The index hit its first record high since 2018 at the start of this month.

Traders are hopeful that US inflation fell last month – we get January’s CPI report at 1.30pm UK time.

Mobile operator Vodafone is among the top FTSE 100 risers, up 1.8%. Yesterday, US telecoms group Liberty Global announced it had taken a 5% stake in Vodafone in a bet on the UK company’s revival – but has ruled out making a takeover bid.

The FTSE 100 has started the week on a very positive note, says Sophie Lund-Yates, lead equity analyst at Hargreaves Lansdown:

There is a great deal of attention going on US and UK inflation data this week, with hopes that the Federal Reserve is going to stick to the hymn sheet when it comes to the expected 25 basis point increase in interest rates expected in March.

She warns, though, that the UK’s market mood can change “on a dime”:

Although the economy’s holding up well for now, there are still question marks hanging over corporate margins and consumer spending power, which the forward-looking FTSE may not have correctly priced in.

UK real wages should start rising in the second half of this year, predicts Simon French, chief economist at Panmure Gordon, as inflation falls.
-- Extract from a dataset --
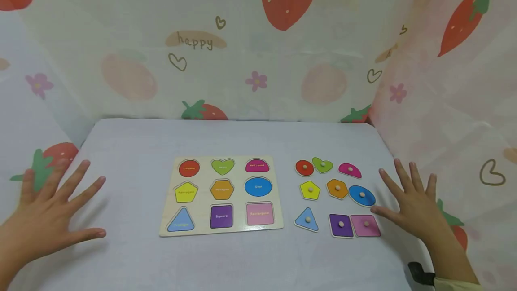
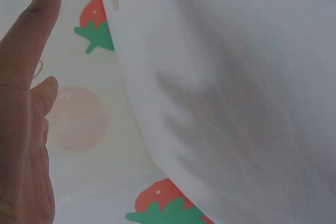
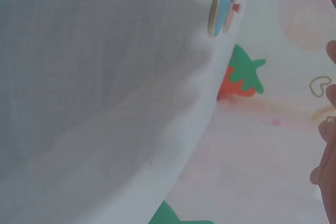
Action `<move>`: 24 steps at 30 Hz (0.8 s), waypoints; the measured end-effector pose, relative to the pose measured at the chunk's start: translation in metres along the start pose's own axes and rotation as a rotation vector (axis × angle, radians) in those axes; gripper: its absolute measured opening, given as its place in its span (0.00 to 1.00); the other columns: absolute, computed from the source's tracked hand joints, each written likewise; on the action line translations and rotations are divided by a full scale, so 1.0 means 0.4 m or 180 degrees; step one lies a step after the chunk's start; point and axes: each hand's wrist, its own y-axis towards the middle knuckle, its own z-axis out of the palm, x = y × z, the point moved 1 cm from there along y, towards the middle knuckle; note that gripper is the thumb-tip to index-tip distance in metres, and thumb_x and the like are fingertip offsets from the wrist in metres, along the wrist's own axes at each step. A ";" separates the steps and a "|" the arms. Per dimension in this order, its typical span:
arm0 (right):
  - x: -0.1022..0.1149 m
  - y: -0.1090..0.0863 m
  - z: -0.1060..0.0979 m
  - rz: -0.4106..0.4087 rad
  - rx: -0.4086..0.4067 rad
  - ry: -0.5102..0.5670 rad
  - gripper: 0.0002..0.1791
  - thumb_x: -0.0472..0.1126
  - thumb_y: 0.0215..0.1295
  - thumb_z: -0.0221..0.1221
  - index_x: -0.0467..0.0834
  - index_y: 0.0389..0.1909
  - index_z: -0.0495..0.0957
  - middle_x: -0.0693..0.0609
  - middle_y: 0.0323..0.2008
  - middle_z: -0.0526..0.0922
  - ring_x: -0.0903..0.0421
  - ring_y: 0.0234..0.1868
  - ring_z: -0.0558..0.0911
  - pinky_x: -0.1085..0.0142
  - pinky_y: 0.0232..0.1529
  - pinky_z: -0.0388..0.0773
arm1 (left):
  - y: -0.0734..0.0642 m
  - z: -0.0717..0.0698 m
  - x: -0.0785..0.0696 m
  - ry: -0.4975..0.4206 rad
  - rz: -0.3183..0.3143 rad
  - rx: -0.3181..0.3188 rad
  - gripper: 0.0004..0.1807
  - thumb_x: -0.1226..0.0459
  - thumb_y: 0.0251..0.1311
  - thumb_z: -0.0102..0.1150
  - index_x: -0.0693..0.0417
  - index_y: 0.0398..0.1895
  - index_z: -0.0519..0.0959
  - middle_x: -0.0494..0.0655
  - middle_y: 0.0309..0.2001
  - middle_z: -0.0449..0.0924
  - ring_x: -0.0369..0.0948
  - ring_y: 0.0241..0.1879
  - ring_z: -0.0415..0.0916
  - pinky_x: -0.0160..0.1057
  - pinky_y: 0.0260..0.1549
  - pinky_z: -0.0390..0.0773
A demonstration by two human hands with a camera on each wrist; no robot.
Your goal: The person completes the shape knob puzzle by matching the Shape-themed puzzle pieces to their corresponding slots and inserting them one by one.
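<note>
My left hand (image 1: 48, 214) is spread wide above the left side of the table, its fingers straight and holding nothing. On the right, my right hand (image 1: 414, 201) is spread in the same way, nearest to the blue oval piece (image 1: 368, 198) and the pink rectangle piece (image 1: 373, 228). Between the hands lies a wooden shape puzzle board (image 1: 203, 232) with printed, labelled shapes. Right of the board are the knobbed pieces, among them a red circle (image 1: 300, 170), a green heart (image 1: 317, 165), a yellow pentagon (image 1: 306, 194), an orange hexagon (image 1: 333, 191) and a purple square (image 1: 336, 232).
A magenta half round piece (image 1: 346, 173) and a light blue triangle piece (image 1: 302, 224) lie among the others. White cloth covers the table (image 1: 226, 264). A strawberry-print curtain (image 1: 262, 57) stands behind and at the sides. A black strap (image 1: 420, 275) shows by the right wrist.
</note>
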 end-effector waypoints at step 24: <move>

Tentative signs that the trend of early retirement – through ill health or choice – may be on the turn in the UK labour market. Those aged 50-64 declaring themselves inactive showing signs of having peaked (albeit still +8.5% from Q1 2020) pic.twitter.com/YenNf3rpMh

— Simon French (@shjfrench) February 14, 2023

Also employment amongst those aged 50+, which hit a clear structural break during the pandemic, also now showing signs of ticking higher. Albeit latent capacity is still v considerable with employment in this age group around 900,000 lower than the pre-CV19 trend pic.twitter.com/ymtRJthWGW

— Simon French (@shjfrench) February 14, 2023

Overall a reasonable UK jobs report with payrolls up 102,000 in January (which tallies neatly with US NFP at 500,000 – given UK labour market about one fifth the size). Real pay declines should give way to real pay growth by H2 as headline inflation falls away fast from July.